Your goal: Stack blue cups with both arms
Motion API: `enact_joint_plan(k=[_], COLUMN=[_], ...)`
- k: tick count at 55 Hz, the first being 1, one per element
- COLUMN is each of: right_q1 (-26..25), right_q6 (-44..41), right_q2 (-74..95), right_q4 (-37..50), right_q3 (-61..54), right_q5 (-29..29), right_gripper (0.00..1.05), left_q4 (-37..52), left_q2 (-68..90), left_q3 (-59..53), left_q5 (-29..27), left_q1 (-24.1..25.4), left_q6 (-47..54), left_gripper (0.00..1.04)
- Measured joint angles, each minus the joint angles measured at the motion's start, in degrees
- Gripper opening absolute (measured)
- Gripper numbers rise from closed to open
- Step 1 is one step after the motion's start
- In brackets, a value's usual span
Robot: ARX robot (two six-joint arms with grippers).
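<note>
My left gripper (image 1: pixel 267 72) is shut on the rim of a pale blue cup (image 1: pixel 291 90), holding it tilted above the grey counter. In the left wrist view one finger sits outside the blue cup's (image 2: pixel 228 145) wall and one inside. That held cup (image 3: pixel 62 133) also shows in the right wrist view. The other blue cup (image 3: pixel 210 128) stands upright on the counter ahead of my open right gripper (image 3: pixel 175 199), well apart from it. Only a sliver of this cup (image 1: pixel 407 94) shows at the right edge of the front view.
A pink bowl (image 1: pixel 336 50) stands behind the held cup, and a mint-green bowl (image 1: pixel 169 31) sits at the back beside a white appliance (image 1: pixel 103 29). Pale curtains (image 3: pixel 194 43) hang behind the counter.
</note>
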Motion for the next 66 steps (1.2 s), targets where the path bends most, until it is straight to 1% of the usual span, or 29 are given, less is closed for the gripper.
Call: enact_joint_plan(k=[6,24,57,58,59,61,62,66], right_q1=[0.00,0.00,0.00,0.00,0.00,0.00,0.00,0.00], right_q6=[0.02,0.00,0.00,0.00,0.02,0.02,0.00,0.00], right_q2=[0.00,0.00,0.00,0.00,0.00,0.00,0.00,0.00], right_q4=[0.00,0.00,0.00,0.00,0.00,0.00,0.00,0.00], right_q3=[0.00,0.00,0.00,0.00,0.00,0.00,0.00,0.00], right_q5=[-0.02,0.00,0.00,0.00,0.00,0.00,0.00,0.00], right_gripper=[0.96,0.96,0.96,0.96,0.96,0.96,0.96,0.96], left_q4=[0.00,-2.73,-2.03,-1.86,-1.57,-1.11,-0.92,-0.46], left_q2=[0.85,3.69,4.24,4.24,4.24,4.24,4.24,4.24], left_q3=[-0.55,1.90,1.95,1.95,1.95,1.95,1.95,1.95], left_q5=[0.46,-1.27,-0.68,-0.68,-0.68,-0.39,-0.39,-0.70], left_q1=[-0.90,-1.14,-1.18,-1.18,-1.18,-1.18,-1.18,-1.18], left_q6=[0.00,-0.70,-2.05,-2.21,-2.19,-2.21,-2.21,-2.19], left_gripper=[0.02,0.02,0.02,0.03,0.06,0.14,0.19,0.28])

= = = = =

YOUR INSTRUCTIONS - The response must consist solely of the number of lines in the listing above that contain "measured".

RESPONSE - 2